▸ Input data:
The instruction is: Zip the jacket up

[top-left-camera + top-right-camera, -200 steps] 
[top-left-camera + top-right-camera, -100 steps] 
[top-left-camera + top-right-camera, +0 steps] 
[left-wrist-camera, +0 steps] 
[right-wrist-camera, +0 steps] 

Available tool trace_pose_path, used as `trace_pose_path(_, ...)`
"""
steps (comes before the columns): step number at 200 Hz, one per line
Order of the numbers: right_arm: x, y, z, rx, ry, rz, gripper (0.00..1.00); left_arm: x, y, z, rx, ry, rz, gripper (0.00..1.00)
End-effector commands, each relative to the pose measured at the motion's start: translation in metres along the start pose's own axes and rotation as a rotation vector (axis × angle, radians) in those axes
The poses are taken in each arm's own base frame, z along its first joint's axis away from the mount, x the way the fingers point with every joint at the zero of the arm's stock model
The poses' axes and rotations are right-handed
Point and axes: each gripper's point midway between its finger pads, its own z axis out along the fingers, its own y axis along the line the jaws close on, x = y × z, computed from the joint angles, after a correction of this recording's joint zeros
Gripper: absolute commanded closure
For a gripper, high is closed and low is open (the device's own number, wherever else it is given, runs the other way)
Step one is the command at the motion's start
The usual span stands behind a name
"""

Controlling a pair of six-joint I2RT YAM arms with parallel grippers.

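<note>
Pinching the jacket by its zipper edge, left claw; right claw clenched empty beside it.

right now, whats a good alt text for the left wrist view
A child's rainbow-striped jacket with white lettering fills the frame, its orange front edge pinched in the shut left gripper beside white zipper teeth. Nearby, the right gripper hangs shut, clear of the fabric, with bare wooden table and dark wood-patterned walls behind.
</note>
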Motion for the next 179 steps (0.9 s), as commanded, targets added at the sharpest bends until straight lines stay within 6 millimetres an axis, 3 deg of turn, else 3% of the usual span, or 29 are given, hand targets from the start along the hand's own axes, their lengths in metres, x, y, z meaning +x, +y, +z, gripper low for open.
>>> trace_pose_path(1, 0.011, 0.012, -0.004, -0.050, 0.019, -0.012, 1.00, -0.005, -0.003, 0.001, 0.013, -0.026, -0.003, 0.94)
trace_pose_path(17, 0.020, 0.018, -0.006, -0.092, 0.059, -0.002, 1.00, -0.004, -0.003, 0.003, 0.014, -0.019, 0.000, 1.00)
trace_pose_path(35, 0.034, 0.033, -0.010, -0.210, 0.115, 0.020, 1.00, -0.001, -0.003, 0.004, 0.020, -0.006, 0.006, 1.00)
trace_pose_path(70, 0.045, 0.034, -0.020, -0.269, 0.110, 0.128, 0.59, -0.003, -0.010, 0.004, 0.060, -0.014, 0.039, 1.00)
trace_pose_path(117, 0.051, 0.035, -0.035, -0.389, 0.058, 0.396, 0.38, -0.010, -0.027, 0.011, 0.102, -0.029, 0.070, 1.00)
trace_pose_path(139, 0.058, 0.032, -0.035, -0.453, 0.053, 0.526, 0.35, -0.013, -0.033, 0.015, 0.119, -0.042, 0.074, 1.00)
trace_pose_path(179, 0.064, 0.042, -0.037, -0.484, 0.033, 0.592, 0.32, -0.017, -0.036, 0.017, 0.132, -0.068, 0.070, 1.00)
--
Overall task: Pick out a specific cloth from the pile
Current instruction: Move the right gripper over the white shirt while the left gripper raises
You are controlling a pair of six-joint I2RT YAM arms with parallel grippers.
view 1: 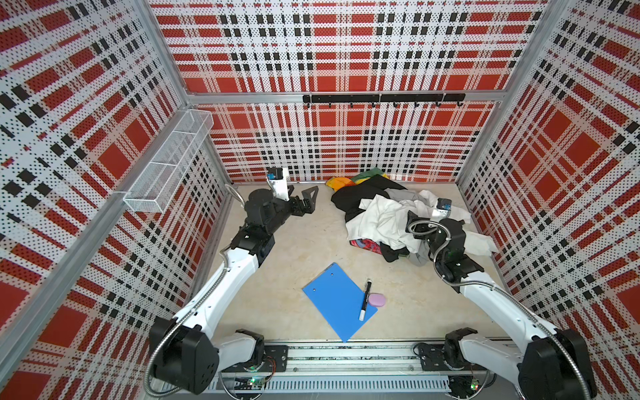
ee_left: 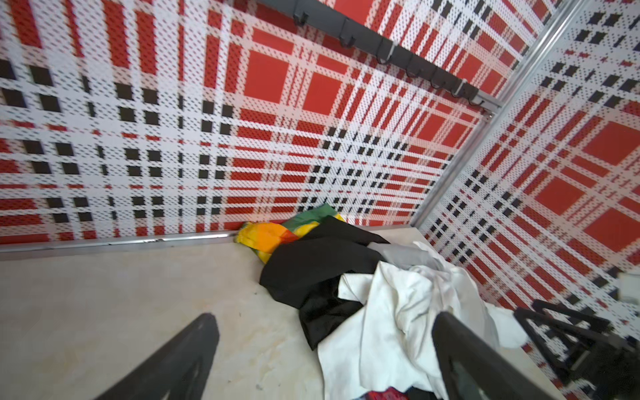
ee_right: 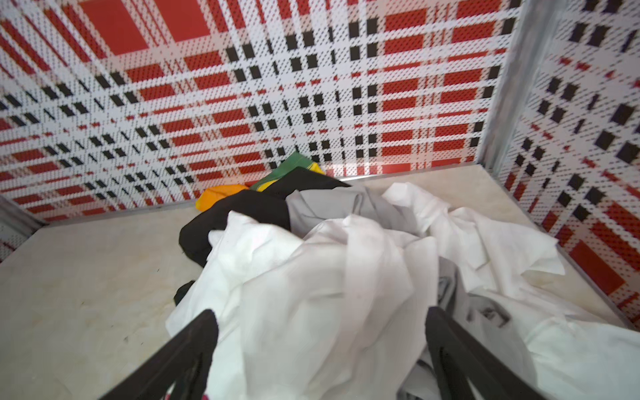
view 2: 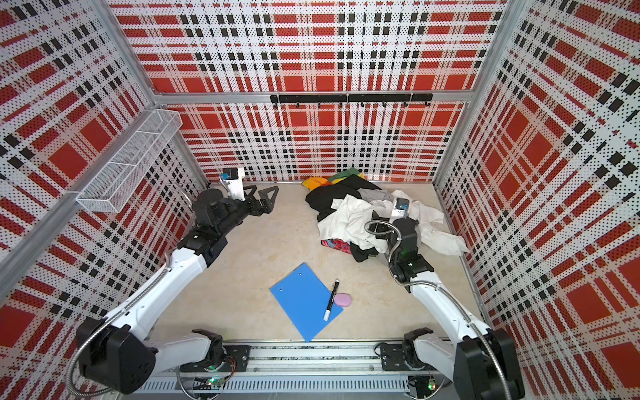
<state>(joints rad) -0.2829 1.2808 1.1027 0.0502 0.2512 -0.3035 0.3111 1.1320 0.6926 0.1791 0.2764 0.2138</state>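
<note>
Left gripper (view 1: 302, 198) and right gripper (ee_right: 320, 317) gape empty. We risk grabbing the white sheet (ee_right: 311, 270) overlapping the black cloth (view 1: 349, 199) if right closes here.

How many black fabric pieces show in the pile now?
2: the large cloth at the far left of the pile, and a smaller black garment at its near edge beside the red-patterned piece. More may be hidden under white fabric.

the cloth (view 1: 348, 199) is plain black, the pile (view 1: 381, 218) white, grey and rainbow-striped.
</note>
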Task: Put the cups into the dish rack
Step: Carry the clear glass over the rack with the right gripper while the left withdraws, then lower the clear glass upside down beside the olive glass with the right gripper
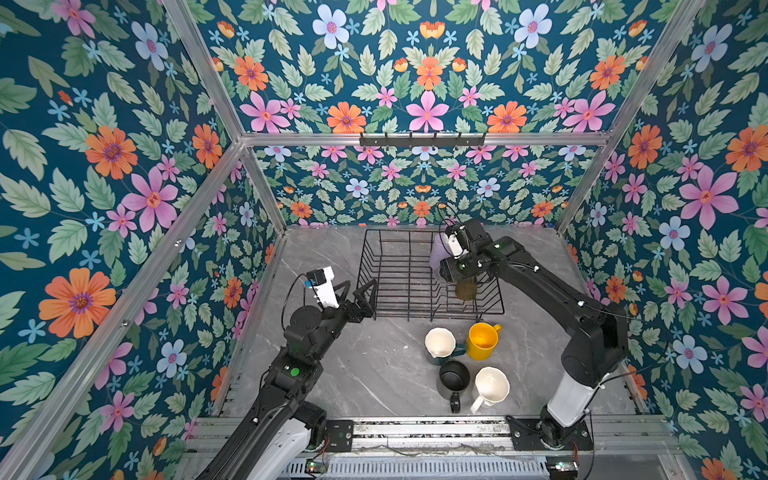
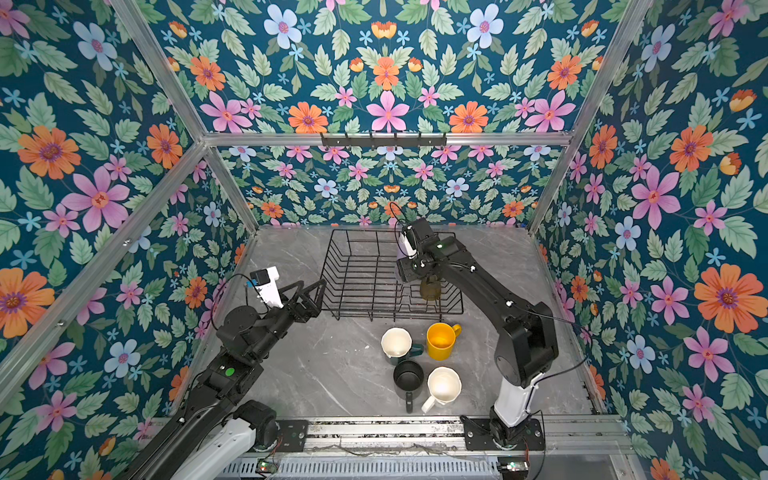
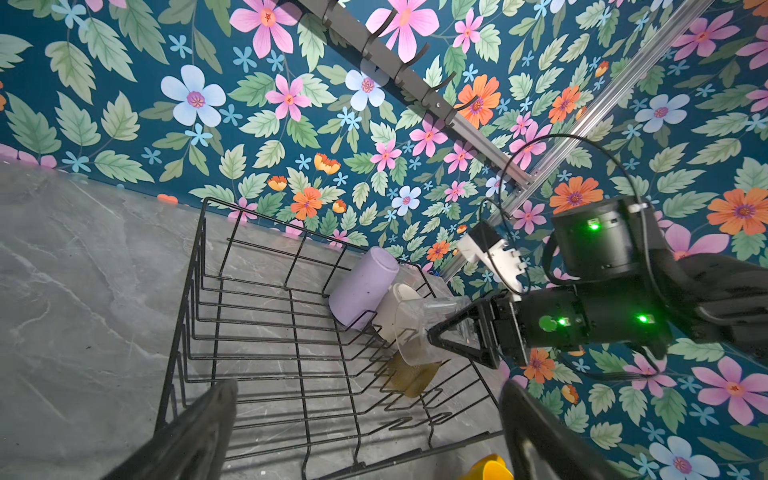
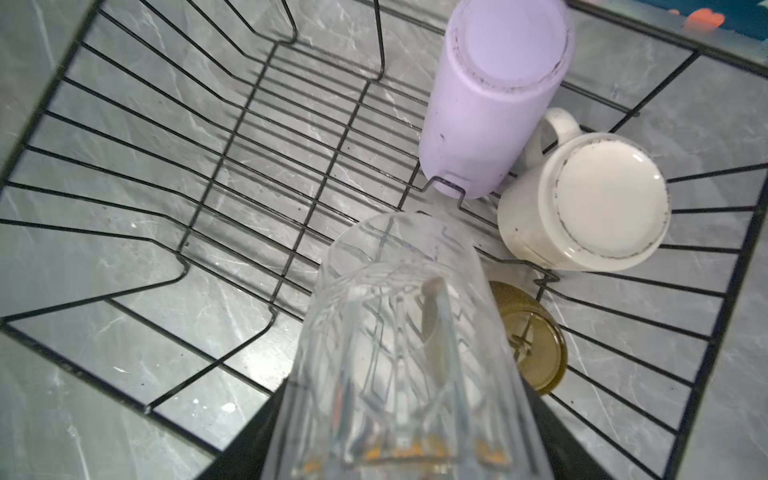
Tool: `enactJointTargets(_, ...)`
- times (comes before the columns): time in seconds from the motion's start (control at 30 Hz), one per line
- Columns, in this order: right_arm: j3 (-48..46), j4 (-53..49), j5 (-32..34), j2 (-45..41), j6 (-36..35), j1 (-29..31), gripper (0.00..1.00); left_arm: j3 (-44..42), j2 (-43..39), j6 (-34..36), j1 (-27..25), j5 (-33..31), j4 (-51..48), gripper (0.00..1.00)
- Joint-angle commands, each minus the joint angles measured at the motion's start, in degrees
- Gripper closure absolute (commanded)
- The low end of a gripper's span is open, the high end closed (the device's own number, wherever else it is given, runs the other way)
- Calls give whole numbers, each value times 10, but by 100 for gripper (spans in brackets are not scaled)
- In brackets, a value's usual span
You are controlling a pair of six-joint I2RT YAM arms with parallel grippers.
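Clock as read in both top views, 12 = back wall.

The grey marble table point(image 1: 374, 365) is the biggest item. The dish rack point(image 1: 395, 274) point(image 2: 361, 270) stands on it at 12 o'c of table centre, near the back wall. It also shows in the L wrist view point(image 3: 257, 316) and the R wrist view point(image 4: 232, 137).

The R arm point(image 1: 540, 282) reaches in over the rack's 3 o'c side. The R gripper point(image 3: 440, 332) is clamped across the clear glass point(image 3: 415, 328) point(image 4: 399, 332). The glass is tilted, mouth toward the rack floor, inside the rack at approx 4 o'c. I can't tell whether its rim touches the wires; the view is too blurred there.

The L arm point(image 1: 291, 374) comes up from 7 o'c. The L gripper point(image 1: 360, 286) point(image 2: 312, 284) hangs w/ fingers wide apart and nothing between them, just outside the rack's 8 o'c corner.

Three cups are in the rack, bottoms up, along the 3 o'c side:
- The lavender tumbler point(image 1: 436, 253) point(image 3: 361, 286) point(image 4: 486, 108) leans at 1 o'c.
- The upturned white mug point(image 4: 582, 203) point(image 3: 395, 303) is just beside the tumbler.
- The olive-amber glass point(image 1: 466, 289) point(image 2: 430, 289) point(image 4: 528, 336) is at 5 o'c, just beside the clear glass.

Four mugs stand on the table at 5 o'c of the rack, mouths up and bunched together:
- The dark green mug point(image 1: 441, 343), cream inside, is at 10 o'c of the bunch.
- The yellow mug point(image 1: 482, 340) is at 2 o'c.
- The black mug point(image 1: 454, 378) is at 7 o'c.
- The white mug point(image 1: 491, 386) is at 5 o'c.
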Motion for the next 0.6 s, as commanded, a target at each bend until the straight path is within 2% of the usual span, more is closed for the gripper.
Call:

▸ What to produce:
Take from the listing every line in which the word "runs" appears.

▸ Solution to this problem:
For a gripper, high is closed and low is open (the device's own number, wherever else it is given, runs the other way)
- The low end of a gripper's span is open, the high end closed (the device's own number, wherever else it is given, runs the other way)

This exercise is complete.